Appeal from the judgment of the County Court of Franklin County (Main, Jr., J), rendered September 6, 2005, convicting defendant upon his plea of guilty of the crime of attempted burglary in the second degree.
Defendant was indicted for burglary in the second degree, petit larceny and possession of a forged instrument in the second degree. The charges arose out of an unlawful entry into a residence wherein, among other things, a check, cigarettes and medication were taken. Ultimately, pursuant to a negotiated plea bargain agreement, defendant pleaded guilty to a reduced charge of attempted burglary in the second degree in full satisfaction of the indictment. Defendant was not promised any sentence in exchange for his plea, and County Court subsequently sentenced him as a second felony offender to a prison term of five years to be followed by three years of postrelease supervision. Defendant appeals.

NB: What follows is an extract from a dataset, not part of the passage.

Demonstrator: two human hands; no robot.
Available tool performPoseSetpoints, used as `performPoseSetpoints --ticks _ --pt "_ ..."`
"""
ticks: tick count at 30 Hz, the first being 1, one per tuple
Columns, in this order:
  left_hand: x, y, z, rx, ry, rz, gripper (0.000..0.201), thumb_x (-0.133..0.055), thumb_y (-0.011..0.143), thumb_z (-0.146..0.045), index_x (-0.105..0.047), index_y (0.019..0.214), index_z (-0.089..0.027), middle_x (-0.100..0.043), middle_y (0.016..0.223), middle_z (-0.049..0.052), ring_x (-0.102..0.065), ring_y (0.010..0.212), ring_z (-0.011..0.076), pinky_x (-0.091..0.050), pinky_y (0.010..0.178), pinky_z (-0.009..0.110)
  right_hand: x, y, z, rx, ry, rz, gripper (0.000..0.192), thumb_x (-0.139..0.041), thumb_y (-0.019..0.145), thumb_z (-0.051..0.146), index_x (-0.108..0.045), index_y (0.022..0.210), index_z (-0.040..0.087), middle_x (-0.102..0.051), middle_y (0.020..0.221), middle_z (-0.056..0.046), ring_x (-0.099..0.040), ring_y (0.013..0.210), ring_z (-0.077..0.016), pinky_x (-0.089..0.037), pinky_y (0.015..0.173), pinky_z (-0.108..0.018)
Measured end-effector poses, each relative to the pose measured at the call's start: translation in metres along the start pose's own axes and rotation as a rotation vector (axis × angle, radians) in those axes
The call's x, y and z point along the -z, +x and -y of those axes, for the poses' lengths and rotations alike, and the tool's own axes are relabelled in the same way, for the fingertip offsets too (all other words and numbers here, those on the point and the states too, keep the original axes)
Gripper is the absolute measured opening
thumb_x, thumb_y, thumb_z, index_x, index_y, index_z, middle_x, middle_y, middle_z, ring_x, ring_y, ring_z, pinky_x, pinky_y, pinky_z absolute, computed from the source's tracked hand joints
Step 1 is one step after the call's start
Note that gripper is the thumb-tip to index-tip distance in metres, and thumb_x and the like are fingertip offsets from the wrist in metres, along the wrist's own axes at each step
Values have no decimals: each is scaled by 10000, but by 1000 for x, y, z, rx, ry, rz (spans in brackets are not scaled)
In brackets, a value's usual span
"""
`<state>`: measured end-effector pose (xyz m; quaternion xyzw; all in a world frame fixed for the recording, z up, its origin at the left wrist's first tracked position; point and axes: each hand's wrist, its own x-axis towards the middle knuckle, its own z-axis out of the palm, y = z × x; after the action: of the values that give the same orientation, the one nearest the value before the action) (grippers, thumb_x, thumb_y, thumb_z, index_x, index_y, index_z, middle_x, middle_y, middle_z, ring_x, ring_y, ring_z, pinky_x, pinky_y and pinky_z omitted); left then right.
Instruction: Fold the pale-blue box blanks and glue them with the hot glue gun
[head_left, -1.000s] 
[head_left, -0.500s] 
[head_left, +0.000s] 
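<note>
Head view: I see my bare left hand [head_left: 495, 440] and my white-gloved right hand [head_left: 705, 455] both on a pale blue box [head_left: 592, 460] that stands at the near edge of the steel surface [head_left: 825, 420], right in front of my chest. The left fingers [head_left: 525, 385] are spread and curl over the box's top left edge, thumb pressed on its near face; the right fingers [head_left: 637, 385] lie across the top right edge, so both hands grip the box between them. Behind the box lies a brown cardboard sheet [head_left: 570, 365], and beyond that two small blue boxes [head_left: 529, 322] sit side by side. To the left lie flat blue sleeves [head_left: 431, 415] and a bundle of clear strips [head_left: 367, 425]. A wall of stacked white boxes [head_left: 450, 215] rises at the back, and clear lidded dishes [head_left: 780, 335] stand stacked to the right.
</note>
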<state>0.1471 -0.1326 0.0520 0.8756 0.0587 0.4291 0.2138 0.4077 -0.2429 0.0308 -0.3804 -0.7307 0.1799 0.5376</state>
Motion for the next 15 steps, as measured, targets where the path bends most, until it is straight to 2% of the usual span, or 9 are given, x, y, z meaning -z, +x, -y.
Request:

We affirm. Defendant argues that the sentence imposed was harsh and excessive. He bases this assertion on the claim that County Court erred in citing to certain actions taken by him subsequent to his plea. We disagree. While defendant points to the fact that the People recommended a determinate sentence *1082of not greater than three years, County Court specifically informed defendant at the time of the plea that it was not bound by that recommendation and, depending on the information the court gleaned from the presentence investigation, the People, the victim or even defendant himself, it could impose the maximum possible sentence of seven years. After the plea hearing, defendant sent a card to the victim that referred to her in derogatoiy terms. It resulted in her seeking and receiving an order of protection. County Court found that this “additional indication” of defendant’s behavior and attitude warranted a greater sentence than that recommended by the People. Contrary to defendant’s assertions, we find no abuse of discretion by the court in considering these actions by defendant when it rendered its sentence. Defendant had a lengthy criminal record (see People v Arnold, 32 AD3d 1051 [2006]) and we find no extraordinary circumstance warranting a reduction of the sentence in the interest of justice (see People v Bryant, 32 AD3d 1080 [2006]; People v Terry, 300 AD2d 757 [2002], lv denied 99 NY2d 620 [2003]; People v Colantonio, 277 AD2d 498 [2000], lv denied 96 NY2d 781 [2001]).
Spain, J.P, Mugglin, Rose, Lahtinen and Kane, JJ., concur. Ordered that the judgment is affirmed.